Professional ratings
Review scores
| Source | Rating |
| AllMusic | Star |

==Track listing==
1. "Groovin'" (Eddie Brigati, Felix Cavaliere) - 2:41
2. "I Can't See Myself Leaving You" (Ronnie Shannon) - 3:32
3. "Never Let Me Go" (Ray Evans, Jay Livingston) - 3:28
4. "Baby I Love You" (Ronnie Shannon) - 3:40
5. "Lady Soul" (Hank Crawford) - 3:12
6. "Soul Serenade" (Curtis Ousley, Luther Dixon) - 3:30
7. "Ain't No Way" (Carolyn Franklin) - 3:37
8. "Since You've Been Gone (Sweet Sweet Baby)" (Aretha Franklin, Teddy White) - 2:16
9. "Take a Look" (Clyde Otis) - 3:13
10. "Going Down Slow" (James Burke Oden) - 7:26

== Personnel ==
- Hank Crawford - alto saxophone
- Bernie Glow, Joe Newman, Ernie Royal, Snooky Young - trumpet (tracks 1, 2, 4–8 & 10)

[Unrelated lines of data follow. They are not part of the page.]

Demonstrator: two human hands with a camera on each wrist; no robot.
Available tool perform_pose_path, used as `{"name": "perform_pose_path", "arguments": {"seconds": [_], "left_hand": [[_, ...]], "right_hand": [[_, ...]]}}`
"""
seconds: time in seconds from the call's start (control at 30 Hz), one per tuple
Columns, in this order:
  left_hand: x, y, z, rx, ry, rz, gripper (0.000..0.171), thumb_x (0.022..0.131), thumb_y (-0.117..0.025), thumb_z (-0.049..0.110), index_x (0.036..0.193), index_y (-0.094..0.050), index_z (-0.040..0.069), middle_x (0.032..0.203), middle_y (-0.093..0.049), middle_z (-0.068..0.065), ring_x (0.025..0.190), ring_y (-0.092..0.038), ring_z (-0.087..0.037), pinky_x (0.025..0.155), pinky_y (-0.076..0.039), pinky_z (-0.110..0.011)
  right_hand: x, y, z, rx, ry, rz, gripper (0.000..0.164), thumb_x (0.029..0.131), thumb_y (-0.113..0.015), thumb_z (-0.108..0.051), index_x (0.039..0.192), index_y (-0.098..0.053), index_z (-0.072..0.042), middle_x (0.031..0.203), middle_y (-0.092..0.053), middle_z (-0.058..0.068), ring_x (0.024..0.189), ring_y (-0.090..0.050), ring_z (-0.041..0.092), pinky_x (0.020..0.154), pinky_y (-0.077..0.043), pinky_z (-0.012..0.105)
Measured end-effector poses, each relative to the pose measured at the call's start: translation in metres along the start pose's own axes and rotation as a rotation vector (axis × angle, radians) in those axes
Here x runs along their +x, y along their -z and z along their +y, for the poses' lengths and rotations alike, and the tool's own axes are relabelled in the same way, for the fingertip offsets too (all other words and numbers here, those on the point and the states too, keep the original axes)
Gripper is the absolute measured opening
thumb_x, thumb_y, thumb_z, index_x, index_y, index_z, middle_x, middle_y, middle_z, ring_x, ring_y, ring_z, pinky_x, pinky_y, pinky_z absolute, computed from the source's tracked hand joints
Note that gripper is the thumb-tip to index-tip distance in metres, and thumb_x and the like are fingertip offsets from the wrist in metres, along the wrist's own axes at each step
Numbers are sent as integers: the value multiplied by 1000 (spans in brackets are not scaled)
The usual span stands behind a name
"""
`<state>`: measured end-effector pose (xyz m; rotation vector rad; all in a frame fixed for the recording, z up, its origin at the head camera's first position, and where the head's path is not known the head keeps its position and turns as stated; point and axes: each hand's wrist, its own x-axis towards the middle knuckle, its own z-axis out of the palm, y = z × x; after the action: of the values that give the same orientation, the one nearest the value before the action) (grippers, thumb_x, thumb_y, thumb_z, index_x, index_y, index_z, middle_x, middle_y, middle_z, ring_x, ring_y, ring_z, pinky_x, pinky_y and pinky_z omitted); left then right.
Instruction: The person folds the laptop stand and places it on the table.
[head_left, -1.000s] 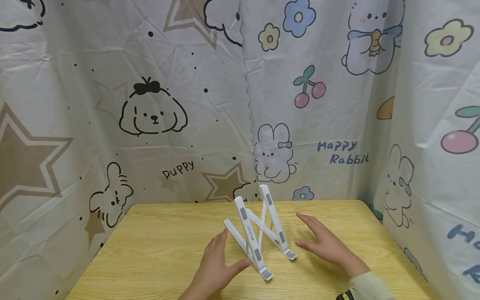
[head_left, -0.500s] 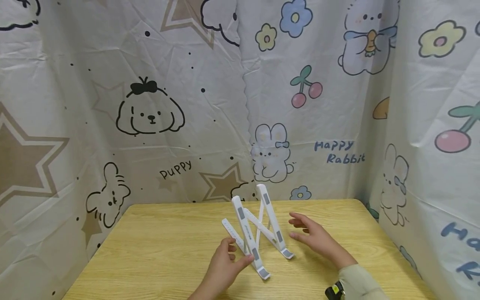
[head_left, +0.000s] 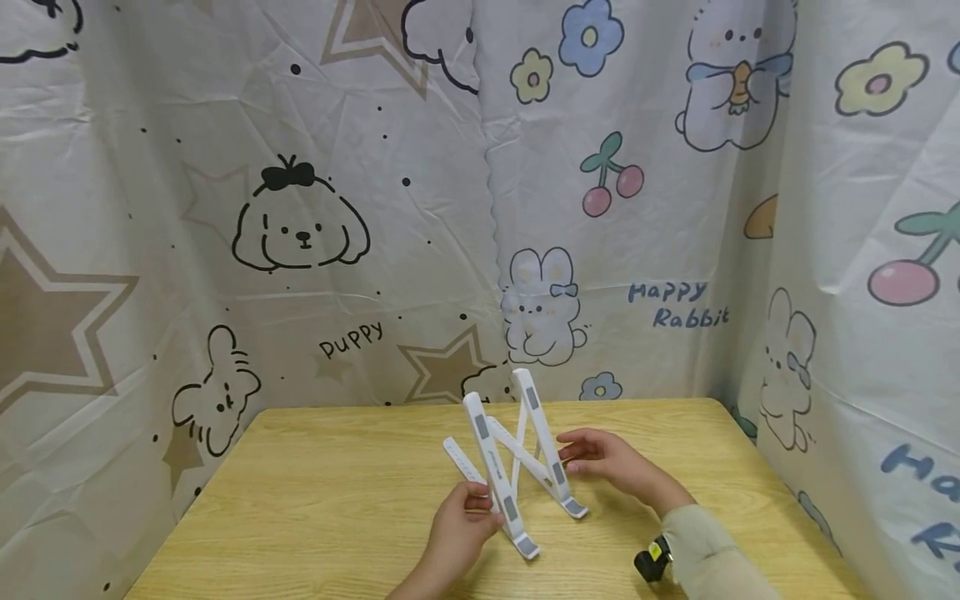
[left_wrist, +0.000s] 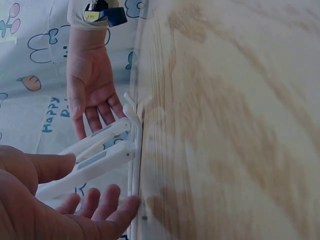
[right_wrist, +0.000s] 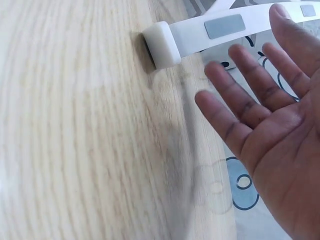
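Note:
A white folding laptop stand [head_left: 495,467] with grey pads stands unfolded on the wooden table, its two rails tilted up and away. My left hand [head_left: 456,527] is at the lower part of the left rail, thumb on the near side and loosely bent fingers on the outer side. In the left wrist view that thumb overlaps a white rail [left_wrist: 102,161], and the fingers spread beyond it. My right hand [head_left: 615,462] is beside the right rail, fingertips right at its outer edge. The right wrist view shows this hand's fingers [right_wrist: 240,100] extended and apart, gripping nothing.
The light wood-grain table [head_left: 337,492] reaches back to a printed curtain [head_left: 420,250] with puppies, rabbits and stars, which also hangs along both sides. A black device with a yellow mark [head_left: 654,558] is at the right wrist, by the pale sleeve [head_left: 708,550].
Both hands have moved inward to the stand: the right hand leftward to the right rail, the left hand rightward to the left rail, its fingers more bent. The stand stays in place.

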<state>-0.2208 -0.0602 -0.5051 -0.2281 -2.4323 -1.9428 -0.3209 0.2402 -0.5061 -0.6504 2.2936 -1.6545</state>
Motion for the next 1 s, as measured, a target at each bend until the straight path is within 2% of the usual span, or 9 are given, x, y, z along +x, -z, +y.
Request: {"name": "perform_pose_path", "arguments": {"seconds": [0.07, 0.17, 0.37, 0.57, 0.77, 1.0], "left_hand": [[1, -3, -1, -28, 1, 14, 38, 82, -78, -3, 115, -60, -7, 104, -67, -20, 88, -66, -19, 74, -59, -24], [3, -6, -1, -91, 38, 31, 35, 82, -77, -4, 114, -61, -7, 100, -66, -17, 84, -65, -18, 68, -58, -24], [7, -12, -2, -142, 72, 84, 31, 84, -76, -5, 110, -61, -8, 95, -66, -13, 79, -62, -14, 63, -56, -21], [11, -19, -3, -191, 108, 145, 32, 79, -77, -9, 107, -62, -7, 99, -65, -17, 85, -61, -17, 67, -58, -22], [13, -26, -6, -238, 129, 170, 35, 79, -78, -11, 109, -60, -6, 100, -64, -16, 85, -62, -19, 69, -60, -32], [13, -27, -4, -247, 128, 164, 30, 82, -76, -10, 104, -56, -5, 98, -64, -16, 82, -65, -20, 69, -63, -36]], "right_hand": [[3, 0, 0, 51, -16, -19, 53, 97, -70, -10, 144, -51, 4, 130, -65, 24, 117, -65, 30, 97, -58, 35], [7, -1, 1, 93, -33, -39, 53, 96, -70, -8, 144, -50, 5, 129, -65, 24, 113, -66, 24, 97, -58, 41], [13, -1, 4, 160, -66, -57, 51, 95, -70, -3, 141, -49, 8, 125, -65, 22, 109, -67, 23, 96, -59, 46], [18, -3, 6, 184, -88, -47, 49, 95, -70, -3, 138, -50, 9, 120, -66, 17, 105, -66, 22, 91, -61, 42], [21, -7, 9, 174, -92, -47, 45, 95, -70, -4, 134, -53, 9, 115, -67, 12, 102, -66, 20, 87, -61, 39], [25, -6, 11, 155, -106, -24, 42, 95, -71, -5, 132, -57, 6, 113, -67, 10, 102, -66, 21, 87, -62, 41]]}}
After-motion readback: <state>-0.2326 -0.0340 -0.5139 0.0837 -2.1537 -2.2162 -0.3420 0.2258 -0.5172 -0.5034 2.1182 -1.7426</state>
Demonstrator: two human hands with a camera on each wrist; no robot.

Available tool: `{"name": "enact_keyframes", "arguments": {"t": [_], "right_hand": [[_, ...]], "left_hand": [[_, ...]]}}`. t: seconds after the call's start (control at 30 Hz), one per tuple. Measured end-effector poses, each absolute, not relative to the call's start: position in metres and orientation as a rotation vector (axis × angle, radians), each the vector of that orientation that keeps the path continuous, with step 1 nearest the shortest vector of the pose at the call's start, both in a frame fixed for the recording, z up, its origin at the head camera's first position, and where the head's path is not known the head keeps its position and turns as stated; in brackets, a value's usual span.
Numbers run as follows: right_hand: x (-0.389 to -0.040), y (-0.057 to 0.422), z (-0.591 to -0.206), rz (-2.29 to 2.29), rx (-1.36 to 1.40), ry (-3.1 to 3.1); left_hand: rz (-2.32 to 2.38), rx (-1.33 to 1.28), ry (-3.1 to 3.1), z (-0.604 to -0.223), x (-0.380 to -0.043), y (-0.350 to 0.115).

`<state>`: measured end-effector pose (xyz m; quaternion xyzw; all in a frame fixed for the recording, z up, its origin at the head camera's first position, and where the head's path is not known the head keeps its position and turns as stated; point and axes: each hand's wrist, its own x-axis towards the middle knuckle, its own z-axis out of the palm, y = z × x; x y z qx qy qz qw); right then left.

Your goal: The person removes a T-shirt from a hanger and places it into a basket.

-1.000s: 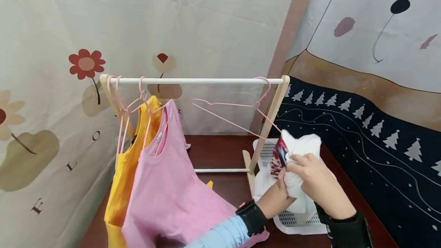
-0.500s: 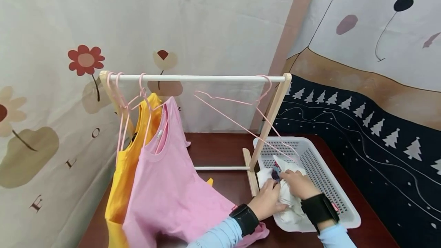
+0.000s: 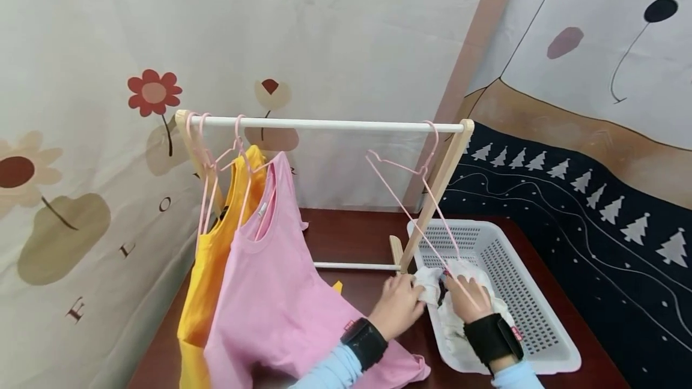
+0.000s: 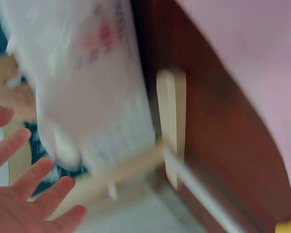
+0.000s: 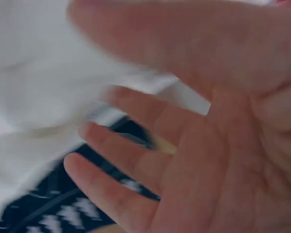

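Note:
A crumpled white garment [image 3: 456, 326] lies in the white plastic basket [image 3: 566, 341], part of it reaching over the left rim. My left hand [image 3: 399, 307] is at that left edge; in the left wrist view its fingers are spread beside the white cloth [image 4: 94, 87], which bears a blurred red and dark print. Over the garment is my right hand [image 3: 469, 301], with loosely straight fingers in the right wrist view near blurred white cloth [image 5: 34, 63]. A bare pink hanger [image 3: 423, 170] hangs from the rack, its lower end overlapping the right hand in the head view.
A white-railed rack [image 3: 324, 125] with wooden legs stands on the dark red table [image 3: 351, 230]. At its left hang a pink top [image 3: 281, 293], a yellow top [image 3: 194, 305] and pink hangers. A patterned cloth backdrop [image 3: 346, 29] rises behind.
Both hands lowered the white garment from beside the hanger into the basket, hiding its red and blue print. The left hand then moved left off it; the hanger swung round.

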<state>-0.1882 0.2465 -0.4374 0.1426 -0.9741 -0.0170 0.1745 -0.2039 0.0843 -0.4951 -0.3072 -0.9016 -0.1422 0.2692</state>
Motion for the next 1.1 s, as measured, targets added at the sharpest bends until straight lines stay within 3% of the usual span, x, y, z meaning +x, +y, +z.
{"name": "enact_keyframes", "arguments": {"t": [0.13, 0.4, 0.63, 0.8, 0.93, 1.1], "right_hand": [[-0.18, 0.216, -0.439, 0.013, 0.575, -2.379], [-0.165, 0.147, -0.43, 0.082, 0.823, -2.685], [-0.151, 0.11, -0.373, 0.297, 1.511, -3.076], [-0.157, 0.093, -0.323, 0.362, 1.95, -2.871], [-0.172, 0.086, -0.292, 0.526, 1.951, -2.746], [-0.209, 0.078, -0.277, 0.635, 1.632, -2.588]], "left_hand": [[-0.395, -0.575, -2.349, -0.473, -0.222, 0.041], [-0.634, -0.078, -2.038, -0.388, -0.235, -0.046], [-0.707, 0.224, -1.96, -0.319, -0.23, -0.067], [-0.765, 0.497, -2.128, -0.298, -0.246, -0.087], [-0.757, 0.66, -2.2, -0.294, -0.251, -0.102], [-0.757, 0.628, -2.216, -0.29, -0.247, -0.116]]}}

- Jimmy Cleveland, Benny Powell - trombone (tracks 1–3, 7 & 8)
- Frank Wess - alto saxophone (tracks 1, 2, 4–8 & 10)
- David Newman - tenor saxophone, flute
- Seldon Powell - tenor saxophone (tracks 1, 2, 4–8 & 10)
- Pepper Adams - baritone saxophone (tracks 1, 2, 4–8 & 10)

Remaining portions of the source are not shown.